**What you are asked to do**
From the data below, return each line in which the string "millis" is found.

**Supplied material**
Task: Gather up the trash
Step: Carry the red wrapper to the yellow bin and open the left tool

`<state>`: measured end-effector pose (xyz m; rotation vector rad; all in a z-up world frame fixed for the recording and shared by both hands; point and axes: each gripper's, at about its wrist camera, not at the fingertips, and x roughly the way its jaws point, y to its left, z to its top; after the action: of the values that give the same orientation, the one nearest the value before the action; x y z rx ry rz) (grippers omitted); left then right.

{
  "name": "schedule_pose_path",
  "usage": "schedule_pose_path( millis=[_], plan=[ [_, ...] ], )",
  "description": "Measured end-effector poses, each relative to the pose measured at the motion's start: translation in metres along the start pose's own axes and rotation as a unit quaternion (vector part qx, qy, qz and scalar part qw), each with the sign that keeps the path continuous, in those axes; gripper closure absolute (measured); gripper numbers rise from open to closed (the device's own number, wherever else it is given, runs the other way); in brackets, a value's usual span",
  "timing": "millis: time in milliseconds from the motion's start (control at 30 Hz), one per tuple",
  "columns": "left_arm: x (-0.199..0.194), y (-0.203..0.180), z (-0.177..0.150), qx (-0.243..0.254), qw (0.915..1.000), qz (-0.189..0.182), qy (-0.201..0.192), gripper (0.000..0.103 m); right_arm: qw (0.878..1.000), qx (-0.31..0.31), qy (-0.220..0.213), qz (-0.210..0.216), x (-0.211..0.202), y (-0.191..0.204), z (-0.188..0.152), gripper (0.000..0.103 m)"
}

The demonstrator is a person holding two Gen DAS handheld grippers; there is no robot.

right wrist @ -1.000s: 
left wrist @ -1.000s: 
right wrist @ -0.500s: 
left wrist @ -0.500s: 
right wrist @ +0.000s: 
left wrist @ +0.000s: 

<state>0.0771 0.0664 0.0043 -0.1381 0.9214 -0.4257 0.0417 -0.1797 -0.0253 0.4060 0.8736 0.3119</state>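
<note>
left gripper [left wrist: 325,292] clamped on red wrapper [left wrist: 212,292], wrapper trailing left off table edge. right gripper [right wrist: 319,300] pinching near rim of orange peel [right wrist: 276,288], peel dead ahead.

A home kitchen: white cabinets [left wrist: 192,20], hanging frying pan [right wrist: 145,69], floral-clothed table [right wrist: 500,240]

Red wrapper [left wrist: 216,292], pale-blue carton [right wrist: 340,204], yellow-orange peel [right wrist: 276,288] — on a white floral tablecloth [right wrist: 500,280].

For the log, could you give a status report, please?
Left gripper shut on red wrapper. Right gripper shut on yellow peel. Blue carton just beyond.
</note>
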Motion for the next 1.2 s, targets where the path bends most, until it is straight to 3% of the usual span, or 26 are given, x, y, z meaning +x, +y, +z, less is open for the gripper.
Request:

**Answer below**
  "usage": "schedule_pose_path( millis=[_], plan=[ [_, ...] ], )",
  "timing": "millis: time in milliseconds from the motion's start (control at 30 Hz), one per tuple",

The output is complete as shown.